* Avoiding Ruby language features
* Rewriting it in a different language
This is why I lean towards static languages like Go, Scala, and Java.
1. Build a site in ruby (insert langauge/framework the creators are most comfortable/familiar with and can iterate quickly). 2. Build a community of a certain size that causes it scaling problems. 3. Identify the hotspots and re-implement them in more performant way.
This seems entirely reasonable to me. In fact, I'm guessing this is the path that all applications that get to Github scale take. Of course, it's easy to be snarky and identify Ruby as the problem. (Building the community is the hard part!)
A pet peeve of mine is how people can do all the CS necessary to get nice data structures for their in-RAM data, but seem to forget everything they know and use very bad structures when they spill to flash or disk storage.
Interestingly enough you can consider hash tables and Tries to be O(log n) since in order to have N distinct keys, the maximum key length must be at least log(N).
This post is about Github moving some code from ruby to C for performance, MRI's GC, and judy trie-like data structure and how it compares wrt to both performance and memory consuption with hash implementations.
It's a reference to the Beatles' song, "Hey Jude" (which opens with "Hey, Jude, don't make it bad | Take a sad song and make it better ...").[1]
[1] http://en.wikipedia.org/wiki/Hey_Jude
Edited for clarity.
This just feels like "we have this huge and slow Ruby behemoth here, but using magic Judy arrays we made this little gear turn insanely fast!".
A web app involved in a site as complex as Github's should really contain only the parts required to service web pages. A service like language classification is clearly better designed as a standalone service.
Aside from working around GC overhead, compositing big app from many smaller apps have many advantages. You force yourself to encapsulate complexity with strictly focused, network-friendly APIs (we use REST ourselves), which changes the way you have to think about programs. Hiding the implementation behind an API also allows you to swap out the implementation without the client ever knowing. Since the client and server are separated, you have fine-grained control over how much resources you are willing to spend on which components. And so on.
Having done monolithic Rails apps for many years, it's a model I am not going to back. Today, our web apps contain only UI logic. No database, no models, no data logic, just UI all the way. Everything else is handled by specialized components.
1) Is there an easy tutorial somewhere on calling out to native code from Ruby?
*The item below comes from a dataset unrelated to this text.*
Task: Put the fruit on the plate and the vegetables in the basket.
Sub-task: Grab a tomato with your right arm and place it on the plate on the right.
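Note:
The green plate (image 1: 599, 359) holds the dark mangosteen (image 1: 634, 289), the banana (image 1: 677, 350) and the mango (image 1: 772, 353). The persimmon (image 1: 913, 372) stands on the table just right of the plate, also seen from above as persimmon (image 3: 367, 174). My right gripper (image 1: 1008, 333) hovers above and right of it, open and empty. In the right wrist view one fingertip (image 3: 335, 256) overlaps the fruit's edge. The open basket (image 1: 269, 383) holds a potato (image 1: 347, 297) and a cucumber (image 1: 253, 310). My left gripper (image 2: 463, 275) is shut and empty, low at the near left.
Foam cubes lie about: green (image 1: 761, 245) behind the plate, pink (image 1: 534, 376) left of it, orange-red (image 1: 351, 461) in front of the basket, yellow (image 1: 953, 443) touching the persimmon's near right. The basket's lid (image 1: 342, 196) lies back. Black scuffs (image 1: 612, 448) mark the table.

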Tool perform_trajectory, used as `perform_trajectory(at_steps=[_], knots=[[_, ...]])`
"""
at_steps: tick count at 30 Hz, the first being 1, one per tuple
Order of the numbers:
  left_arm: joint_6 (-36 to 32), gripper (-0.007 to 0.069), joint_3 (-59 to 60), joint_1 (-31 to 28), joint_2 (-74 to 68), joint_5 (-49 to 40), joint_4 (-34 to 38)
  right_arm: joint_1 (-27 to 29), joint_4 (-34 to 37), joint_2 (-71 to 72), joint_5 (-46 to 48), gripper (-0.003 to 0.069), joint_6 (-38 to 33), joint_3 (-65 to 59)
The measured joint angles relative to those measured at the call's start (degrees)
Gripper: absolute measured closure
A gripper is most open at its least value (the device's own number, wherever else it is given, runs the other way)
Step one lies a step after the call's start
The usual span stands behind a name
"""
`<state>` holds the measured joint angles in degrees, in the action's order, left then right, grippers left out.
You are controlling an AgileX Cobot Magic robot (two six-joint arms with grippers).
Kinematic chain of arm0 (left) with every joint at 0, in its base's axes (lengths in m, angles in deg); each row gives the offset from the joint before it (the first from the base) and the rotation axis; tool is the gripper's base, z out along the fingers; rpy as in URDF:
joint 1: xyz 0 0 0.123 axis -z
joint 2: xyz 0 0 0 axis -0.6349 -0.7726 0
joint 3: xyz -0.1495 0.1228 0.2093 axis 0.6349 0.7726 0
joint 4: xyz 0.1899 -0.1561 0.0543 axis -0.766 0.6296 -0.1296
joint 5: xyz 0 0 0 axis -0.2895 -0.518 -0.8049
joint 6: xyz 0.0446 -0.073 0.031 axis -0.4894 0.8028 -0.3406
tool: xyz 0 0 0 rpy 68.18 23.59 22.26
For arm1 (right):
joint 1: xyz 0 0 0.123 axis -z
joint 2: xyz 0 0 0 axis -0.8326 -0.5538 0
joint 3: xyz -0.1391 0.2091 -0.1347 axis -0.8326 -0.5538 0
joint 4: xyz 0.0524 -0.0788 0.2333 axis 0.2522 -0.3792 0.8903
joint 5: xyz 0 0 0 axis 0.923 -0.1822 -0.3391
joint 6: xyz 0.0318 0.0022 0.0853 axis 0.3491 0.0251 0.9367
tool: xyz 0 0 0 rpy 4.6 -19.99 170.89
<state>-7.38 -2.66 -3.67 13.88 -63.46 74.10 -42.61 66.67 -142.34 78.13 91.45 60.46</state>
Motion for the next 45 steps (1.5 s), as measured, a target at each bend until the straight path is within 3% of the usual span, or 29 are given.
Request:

2) Could the team at Github possible give a little more detail on what you did to get all of those pretty benchmarking graphs? How did you get all of the info on memory usage and CPU activity (I assume it wasn't just time {command} > file.txt)
The canonical documentation is here: https://github.com/ruby/ruby/blob/trunk/README.EXT
The graphs never show a 30K token mark, which is what the heap-allocation counter showed for their [programming language] classifier.
It's not clear to me that much RSS was saved. Maybe 20Mb? So, the next question is how many classifiers are running, where such a "hit" actually matters. Again, there is no 30K mark on the runtime graphs, but let's assume the generation to the graphs' left are linear. It looks like we're saving a half-second and removing most of the jitter, but it's not made clear how the removal of GC chunking has any effect on processing outside of the classifier. I just can't imagine how a couple of these classifiers can't keep up with the push rate of files to Github -- the classification improvements are neither low-hanging or part of the BigO in Github's stack. The process seems very able to run asynchronous at push time and un-deferred, if unrun, on page view. Unless they're seeing more than 1 million pageviews/sec (per classifier; just run more? one 20Mb service per httpd server?), because I can't really imagine hitting more than 10x their tokens (300K tokens), which is still only ~50Mb; the RSS graph, again, has a weird scale to suggest they might grow their tokens by 67x.
The software from HP is under the LGPLv2.1 which says "Finally, software patents pose a constant threat to the existence of any free program. We wish to make sure that a company cannot effectively restrict the users of a free program by obtaining a restrictive license from a patent holder. Therefore, we insist that any patent license obtained for a version of the library must be consistent with the full freedom of use specified in this license."
That can imply that there are no additional patent protections should you use the LGPL'ed version of Judy or its derivatives. YMMV. Consult your nearest patent attorney for details.
The patent expires in 7.5 years.
Replace the token matcher with a simple classifier (a maxent will work very well here) with n-gram of characters features through a hash-kernel and you get a very accurate, fast and low memory system.
I've build one two-years ago who accurately classified a bit over 100 different languages with only 64k features in the end. (So requiring only 8*64ko of memory) And this was without using file extensions as they weren't available in our case.
Before any hard optimizations, first check the methods used, and next the algorithm, anything else should go after.
the issue is with the patents - has anyone been contacted yet about the usage?
2. unconvinced that they can't do better w/ the right hash table (which will be thousands of lines fewer of code). but since they're using a library, i'll give them a pass. not even a benchmark vs. a quick hash table version makes all the claims about "judy arrays are better for our purpose" suspect.
I wouldn't have used the prefix approach, instead storing a token once in the judy array, and using the data stored to indicate which languages match the token.